Re: sata_mv performance; impact of NCQ

"Grant Grundler" <grundler@xxxxxxxxxx> · Fri, 25 Apr 2008 20:13:16 -0700

On Fri, Apr 25, 2008 at 5:16 PM, Jody McIntyre <scjody@xxxxxxx> wrote:
> I have completed several performance tests of the Marvell SATA
>  controllers (6x MV88SX6081) in a Sun x4500 (Thumper) system.  The
>  complete results are available from:
>  http://downloads.lustre.org/people/scjody/thumper-kernel-comparison-01.ods
>
>  My ultimate goal is to replace mv_sata (the out-of-tree vendor driver)
>  on RHEL 4 with sata_mv on a modern kernel, and to do this I need
>  equivalent or better performance, especially on large (1MB) IOs.
>
>  I note the recent changes to enable NCQ result in a net performance gain
>  for 64K and 128K IOs, but due to a chipset limitation in the 6xxx series
>  (according to commit f273827e2aadcf2f74a7bdc9ad715a1b20ea7dda),
>  max_sectors is now limited which means we can no longer perform IOs
>  greater than 128K (ENOMEM is returned from an sg write.)  Therefore
>  large IO performance suffers

I would not jump to that conclusion. 4-5 years ago I measured CPU
overhead and throughput vs block size for u320 SCSI and the
difference was minimal once block size exceeded 64K. By minimal
I mean low single digit differences. I haven't measured large block IO
recently for SCSI (or SATA) where it might be different.

Recently I measured sequential 4K IOs performance (goal was to
determine CPU overhead in the device drivers) and was surprised
to find that performance peaked at 4 threads per disk.  8 threads per
disk got about the same throughput as 1 thread.

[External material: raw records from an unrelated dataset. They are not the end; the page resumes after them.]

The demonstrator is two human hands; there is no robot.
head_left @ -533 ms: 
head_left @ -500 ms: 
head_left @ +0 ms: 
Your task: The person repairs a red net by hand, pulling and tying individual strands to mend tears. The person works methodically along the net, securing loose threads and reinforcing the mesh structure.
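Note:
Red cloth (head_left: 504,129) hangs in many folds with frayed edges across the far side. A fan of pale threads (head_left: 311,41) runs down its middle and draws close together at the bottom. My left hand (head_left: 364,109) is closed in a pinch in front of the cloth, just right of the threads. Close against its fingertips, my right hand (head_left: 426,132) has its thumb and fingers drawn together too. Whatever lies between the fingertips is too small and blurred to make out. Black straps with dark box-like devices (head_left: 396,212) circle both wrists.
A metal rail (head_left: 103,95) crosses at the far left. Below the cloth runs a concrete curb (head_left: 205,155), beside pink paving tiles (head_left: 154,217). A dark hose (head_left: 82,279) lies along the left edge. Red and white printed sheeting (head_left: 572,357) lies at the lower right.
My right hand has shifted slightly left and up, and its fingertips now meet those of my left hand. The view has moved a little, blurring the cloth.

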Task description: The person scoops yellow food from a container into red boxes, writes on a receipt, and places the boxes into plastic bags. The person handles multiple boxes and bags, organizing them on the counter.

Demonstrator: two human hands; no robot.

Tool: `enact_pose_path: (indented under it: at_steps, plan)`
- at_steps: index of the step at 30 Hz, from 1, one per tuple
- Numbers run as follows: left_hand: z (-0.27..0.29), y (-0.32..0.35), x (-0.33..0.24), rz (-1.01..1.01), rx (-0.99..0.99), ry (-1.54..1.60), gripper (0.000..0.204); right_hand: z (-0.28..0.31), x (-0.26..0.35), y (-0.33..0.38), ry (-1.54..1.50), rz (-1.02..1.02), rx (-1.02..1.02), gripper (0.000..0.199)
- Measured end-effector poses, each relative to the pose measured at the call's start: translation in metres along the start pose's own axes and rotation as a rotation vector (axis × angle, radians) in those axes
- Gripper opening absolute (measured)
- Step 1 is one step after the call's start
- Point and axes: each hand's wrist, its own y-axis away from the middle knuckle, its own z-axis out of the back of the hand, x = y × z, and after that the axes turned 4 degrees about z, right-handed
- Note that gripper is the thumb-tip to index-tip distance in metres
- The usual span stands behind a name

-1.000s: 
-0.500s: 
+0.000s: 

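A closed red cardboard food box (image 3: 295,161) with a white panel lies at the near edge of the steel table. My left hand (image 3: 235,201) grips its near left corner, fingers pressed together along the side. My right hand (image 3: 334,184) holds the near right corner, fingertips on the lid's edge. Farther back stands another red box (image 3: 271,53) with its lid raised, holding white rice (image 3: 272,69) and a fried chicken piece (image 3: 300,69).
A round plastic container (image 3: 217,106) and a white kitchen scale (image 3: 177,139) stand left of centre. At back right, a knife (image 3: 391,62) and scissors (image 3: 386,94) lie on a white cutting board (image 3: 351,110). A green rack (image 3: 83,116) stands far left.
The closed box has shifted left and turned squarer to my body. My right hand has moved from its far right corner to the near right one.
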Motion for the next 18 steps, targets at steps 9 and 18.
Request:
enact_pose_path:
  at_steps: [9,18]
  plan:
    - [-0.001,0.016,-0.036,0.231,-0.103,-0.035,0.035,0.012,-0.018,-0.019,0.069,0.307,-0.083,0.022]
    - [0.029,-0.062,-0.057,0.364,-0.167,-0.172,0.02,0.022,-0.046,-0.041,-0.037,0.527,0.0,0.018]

For sequential reads the disk device firmware should recognize the
"stream" and read ahead to maintain media rate. My guess is more
threads will confuse this strategy and performance will suffer.  This
behavior depends on drive firmware which will vary depending
on the IO request size and on how the disk firmware segments read
buffers. And in this case, the firmware is known to have some
"OS specific optimizations" (not linux) so I'm not sure if that made
a difference as well.

For sequential writes, I'd be very surprised if the same is true since all
the SATA drives I've seen have WCE turned on by default. Thus, the
actual write to media is disconnected from the write request by the
on-disk write buffering. The drives don't have to guess what needs to
be written and the original request size might affect how buffers are
managed in the device and how much RAM the disk controller has
(I expect  8 MB - 32MB for SATA drives these days).
Again, YMMV depending on disk firmware.

>- for example, the performance of 2.6.25
>  with NCQ support removed on 1MB IOs is better than anything possible
>  with stock 2.6.25 for many workloads.
>
>  Would it be worth re-enabling large IOs on this hardware when NCQ is
>  disabled (using the queue_depth /proc variable)?  If so I'll come up
>  with a patch.

I think it depends on the difference in performance, how much the performance
depends on diskfirmware (can someone else reproduce those results with
a different drive?)  and how much uglier it makes the code.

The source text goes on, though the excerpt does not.